# Exercise instructions
This exercise asks for an exact copy of every entry below, with pictures omitted.

# Data supplied
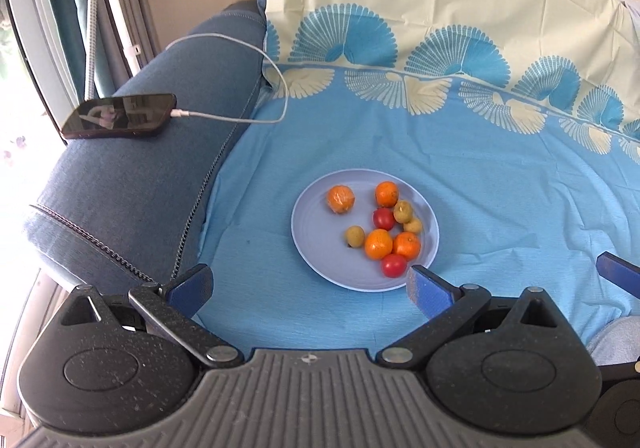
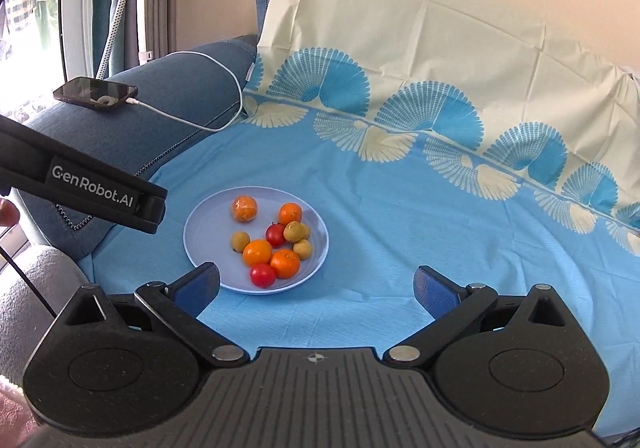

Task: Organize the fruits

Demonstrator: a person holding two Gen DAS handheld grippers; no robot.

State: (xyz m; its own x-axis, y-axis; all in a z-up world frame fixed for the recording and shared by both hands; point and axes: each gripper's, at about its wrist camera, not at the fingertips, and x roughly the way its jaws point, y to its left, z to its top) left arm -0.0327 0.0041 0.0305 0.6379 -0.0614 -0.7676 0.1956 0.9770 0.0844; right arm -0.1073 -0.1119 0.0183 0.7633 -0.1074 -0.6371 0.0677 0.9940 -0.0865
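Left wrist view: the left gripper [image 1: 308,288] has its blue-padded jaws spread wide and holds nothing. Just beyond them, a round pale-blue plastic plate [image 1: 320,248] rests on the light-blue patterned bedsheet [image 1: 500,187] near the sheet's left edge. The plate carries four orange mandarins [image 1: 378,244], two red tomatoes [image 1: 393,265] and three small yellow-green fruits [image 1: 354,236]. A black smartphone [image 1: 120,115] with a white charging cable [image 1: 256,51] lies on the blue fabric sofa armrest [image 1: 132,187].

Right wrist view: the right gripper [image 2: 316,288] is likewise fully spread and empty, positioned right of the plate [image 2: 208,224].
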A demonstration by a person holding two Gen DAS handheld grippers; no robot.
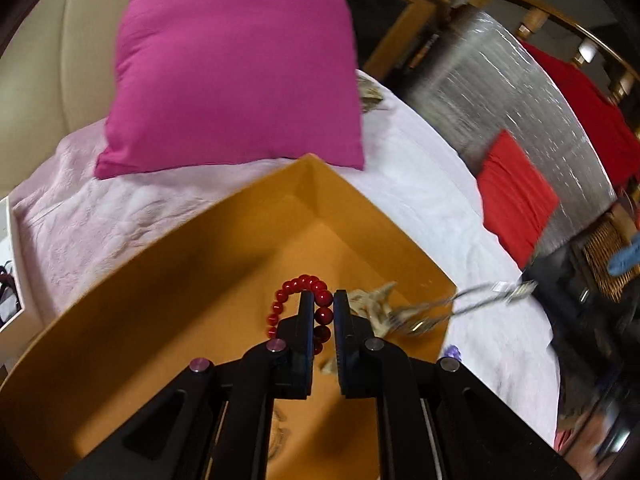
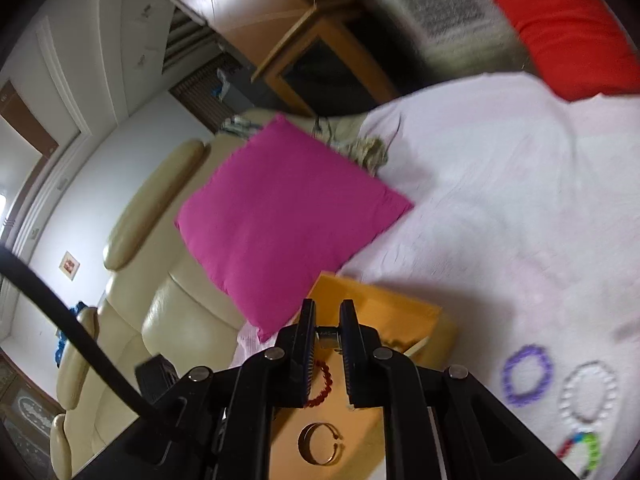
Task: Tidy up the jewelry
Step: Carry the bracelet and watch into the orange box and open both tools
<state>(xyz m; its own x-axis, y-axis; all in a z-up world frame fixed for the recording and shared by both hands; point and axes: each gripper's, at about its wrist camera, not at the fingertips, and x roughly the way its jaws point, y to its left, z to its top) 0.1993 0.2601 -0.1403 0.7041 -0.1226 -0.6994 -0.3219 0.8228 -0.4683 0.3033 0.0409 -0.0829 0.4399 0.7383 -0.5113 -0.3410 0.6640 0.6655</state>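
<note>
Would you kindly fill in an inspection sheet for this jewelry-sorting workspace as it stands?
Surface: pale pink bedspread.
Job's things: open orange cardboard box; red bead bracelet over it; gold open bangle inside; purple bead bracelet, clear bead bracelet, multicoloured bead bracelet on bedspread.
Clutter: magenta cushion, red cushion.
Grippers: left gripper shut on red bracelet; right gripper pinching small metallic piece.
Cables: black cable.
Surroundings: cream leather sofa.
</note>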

# Answer section
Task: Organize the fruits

Demonstrator: a person holding two Gen DAS handheld grippers; no robot.

State: (xyz m; its own x-axis, y-axis; all in a z-up world frame fixed for the recording and shared by both hands; point and axes: each gripper's, at about its wrist camera, not at the fingertips, and x roughly the way its jaws point, y to its left, z to its top) left arm -0.0327 0.0041 0.0305 0.6379 -0.0614 -0.7676 0.1956 0.9770 0.0844; right arm -0.1073 -0.1119 0.0183 0.7633 -0.1074 -0.6371 0.0677 0.9940 -0.0865
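Left wrist view: the left gripper [image 1: 308,288] has its blue-padded jaws spread wide and holds nothing. Just beyond them, a round pale-blue plastic plate [image 1: 320,248] rests on the light-blue patterned bedsheet [image 1: 500,187] near the sheet's left edge. The plate carries four orange mandarins [image 1: 378,244], two red tomatoes [image 1: 393,265] and three small yellow-green fruits [image 1: 354,236]. A black smartphone [image 1: 120,115] with a white charging cable [image 1: 256,51] lies on the blue fabric sofa armrest [image 1: 132,187].

Right wrist view: the right gripper [image 2: 316,288] is likewise fully spread and empty, positioned right of the plate [image 2: 208,224].
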A demonstration by a person holding two Gen DAS handheld grippers; no robot.
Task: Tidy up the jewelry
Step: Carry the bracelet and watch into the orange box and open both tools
<state>(xyz m; its own x-axis, y-axis; all in a z-up world frame fixed for the recording and shared by both hands; point and axes: each gripper's, at about its wrist camera, not at the fingertips, and x roughly the way its jaws point, y to its left, z to its top) 0.1993 0.2601 -0.1403 0.7041 -0.1226 -0.6994 -0.3219 0.8228 -0.4683 0.3033 0.0409 -0.0829 0.4399 0.7383 -0.5113 -0.3410 0.6640 0.6655</state>
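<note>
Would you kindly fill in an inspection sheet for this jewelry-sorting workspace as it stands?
Surface: pale pink bedspread.
Job's things: open orange cardboard box; red bead bracelet over it; gold open bangle inside; purple bead bracelet, clear bead bracelet, multicoloured bead bracelet on bedspread.
Clutter: magenta cushion, red cushion.
Grippers: left gripper shut on red bracelet; right gripper pinching small metallic piece.
Cables: black cable.
Surroundings: cream leather sofa.
</note>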

The exercise is complete.